On 3 September, in the London 2012 Paralympics, he won a gold medal for Great Britain in the T53 100m in a time of 14.75 seconds, just shy of the World Record time of 14.47 seconds.

He added further silverware to his collection in 2014 at the IPC Athletics European Championships in Swansea, where he claimed gold in the T53 100m. He picked up a silver medal in the 200m in wet and windy conditions, but was just edged out of the medals in the 800m behind his teammate, Moatez Jomni.

After struggling with illness in 2015, Bushell made an encouraging return to action in 2016 by winning the European title in the T53 100m in Grosseto, as well as a 400m bronze. Later that year he competed in the 2016 Paralympic games in Rio defending his 100m, although was only able to manage a disappointing sixth-place finish crossing the line in 15.09s.

Bushell is the current British Record holder for the T53 class in the 100m and 200m events, and also the European record holder at 100m.

== Health issues ==
Bushell has lumbar sacral spinal agenesis congenital paraplegia. In Bushell's case this means he is missing seven vertebrae from the lower part of the spine just above the coccyx. He has no abdominal wall muscle control, his legs and hips have never fully developed and float unsupported at the lower end of his body.

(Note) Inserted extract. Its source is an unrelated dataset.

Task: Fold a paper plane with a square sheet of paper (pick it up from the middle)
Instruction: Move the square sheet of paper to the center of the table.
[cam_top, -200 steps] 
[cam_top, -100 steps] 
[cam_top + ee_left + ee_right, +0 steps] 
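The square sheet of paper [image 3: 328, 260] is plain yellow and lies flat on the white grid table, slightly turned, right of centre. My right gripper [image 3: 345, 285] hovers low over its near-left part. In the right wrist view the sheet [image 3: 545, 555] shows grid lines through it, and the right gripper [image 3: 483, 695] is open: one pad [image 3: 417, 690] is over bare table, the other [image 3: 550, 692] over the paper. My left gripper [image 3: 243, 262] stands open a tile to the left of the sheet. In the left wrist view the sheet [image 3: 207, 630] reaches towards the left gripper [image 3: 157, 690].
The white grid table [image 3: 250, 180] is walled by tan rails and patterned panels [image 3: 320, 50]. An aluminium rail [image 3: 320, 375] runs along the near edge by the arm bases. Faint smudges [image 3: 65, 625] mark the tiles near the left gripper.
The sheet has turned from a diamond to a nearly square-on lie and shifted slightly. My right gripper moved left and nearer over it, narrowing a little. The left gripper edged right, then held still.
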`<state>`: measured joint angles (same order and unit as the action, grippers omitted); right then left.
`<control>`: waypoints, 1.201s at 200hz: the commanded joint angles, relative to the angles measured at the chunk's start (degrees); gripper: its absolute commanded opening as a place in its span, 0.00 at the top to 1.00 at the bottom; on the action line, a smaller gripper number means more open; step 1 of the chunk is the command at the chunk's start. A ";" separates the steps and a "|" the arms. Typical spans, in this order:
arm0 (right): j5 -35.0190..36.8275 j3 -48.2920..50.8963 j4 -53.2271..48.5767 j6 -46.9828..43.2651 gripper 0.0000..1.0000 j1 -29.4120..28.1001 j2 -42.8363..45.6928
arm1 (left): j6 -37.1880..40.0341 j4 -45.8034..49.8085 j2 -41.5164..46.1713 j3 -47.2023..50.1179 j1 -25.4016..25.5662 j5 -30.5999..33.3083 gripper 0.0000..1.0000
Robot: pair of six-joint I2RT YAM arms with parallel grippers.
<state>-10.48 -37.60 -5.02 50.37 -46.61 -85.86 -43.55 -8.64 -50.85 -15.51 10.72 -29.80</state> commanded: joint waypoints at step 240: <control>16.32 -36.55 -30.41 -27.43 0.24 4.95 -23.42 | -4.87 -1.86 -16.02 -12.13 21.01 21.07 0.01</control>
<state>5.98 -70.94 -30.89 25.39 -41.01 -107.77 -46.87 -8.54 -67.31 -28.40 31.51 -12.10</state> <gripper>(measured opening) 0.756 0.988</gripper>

In 2007, during his preparations for the Paralympic games in Beijing, Bushell began having recurrent kidney infection necessitating a nephrectomy. Despite this potentially career ending condition just three months after the operation he recorded a personal best in the 100m to qualify for the Beijing Paralympics, where he won a silver in the T53.

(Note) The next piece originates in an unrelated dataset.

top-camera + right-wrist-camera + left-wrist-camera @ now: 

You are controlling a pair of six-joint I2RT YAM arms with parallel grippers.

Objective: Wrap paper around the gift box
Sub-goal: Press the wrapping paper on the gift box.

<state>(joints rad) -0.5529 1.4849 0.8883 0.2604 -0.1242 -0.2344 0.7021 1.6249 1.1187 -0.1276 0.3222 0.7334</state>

Shoulder and elbow injuries in 2013 and 2014 further threatened his career, but despite this he still managed to claim silver at the IPC World Championships in Lyon and two medals at the IPC European Championships in Swansea.

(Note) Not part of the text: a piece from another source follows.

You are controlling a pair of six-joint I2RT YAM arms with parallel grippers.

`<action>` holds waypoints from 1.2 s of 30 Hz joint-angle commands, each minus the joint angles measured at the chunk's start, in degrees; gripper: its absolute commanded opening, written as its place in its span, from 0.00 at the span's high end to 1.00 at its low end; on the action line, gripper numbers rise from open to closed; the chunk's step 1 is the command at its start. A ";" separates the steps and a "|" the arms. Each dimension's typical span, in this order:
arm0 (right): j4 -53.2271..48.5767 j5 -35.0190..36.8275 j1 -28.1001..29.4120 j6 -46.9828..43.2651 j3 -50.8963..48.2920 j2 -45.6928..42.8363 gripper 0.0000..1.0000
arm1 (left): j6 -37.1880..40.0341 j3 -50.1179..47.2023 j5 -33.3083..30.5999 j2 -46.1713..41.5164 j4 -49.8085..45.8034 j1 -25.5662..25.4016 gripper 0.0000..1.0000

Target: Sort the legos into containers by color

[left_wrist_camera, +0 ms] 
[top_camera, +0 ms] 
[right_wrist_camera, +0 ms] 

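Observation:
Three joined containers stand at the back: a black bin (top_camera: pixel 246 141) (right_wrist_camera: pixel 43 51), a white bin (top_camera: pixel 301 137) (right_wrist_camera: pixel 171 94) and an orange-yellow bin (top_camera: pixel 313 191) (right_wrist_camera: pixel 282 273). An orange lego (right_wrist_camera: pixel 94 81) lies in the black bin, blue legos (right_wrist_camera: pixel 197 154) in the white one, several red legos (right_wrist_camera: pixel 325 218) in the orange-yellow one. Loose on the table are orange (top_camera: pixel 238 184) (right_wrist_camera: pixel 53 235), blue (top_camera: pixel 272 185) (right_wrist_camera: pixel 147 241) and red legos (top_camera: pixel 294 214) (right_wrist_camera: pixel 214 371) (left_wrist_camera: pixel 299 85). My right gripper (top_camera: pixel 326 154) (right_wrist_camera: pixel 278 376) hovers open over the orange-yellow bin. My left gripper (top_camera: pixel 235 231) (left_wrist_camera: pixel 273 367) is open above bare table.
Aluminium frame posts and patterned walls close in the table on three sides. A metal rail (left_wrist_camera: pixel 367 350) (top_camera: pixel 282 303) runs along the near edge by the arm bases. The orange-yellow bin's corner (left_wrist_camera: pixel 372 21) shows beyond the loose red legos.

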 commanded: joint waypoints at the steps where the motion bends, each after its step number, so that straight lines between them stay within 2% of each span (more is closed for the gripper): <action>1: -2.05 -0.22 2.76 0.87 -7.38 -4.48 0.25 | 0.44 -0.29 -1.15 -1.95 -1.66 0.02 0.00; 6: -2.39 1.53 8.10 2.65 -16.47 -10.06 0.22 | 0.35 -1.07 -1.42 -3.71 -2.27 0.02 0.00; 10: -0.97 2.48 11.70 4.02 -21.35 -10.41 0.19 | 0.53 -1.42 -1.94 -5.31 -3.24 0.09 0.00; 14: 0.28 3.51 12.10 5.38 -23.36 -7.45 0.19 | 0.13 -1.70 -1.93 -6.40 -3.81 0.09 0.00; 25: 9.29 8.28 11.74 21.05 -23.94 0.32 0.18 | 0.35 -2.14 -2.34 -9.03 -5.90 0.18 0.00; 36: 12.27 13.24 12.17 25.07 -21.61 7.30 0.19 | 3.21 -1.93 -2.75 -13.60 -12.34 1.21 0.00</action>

Recurrent urinary tract infections in 2015 culminated in life-threatening septicaemia. At the time this was incorrectly reported by the BBC as a chlamydia infection. He subsequently made a complete recovery, although his training was significantly set back the seven month recuperation period.

== Awards and honors ==
After winning gold in London 2012 Bushell was honored with a golden postbox in his home town of Telford.

He was appointed Member of the Order of the British Empire (MBE) in the 2013 New Year Honours for services to athletics.

== Personal life ==
Bushell lives in Telford where he works as a body language coach.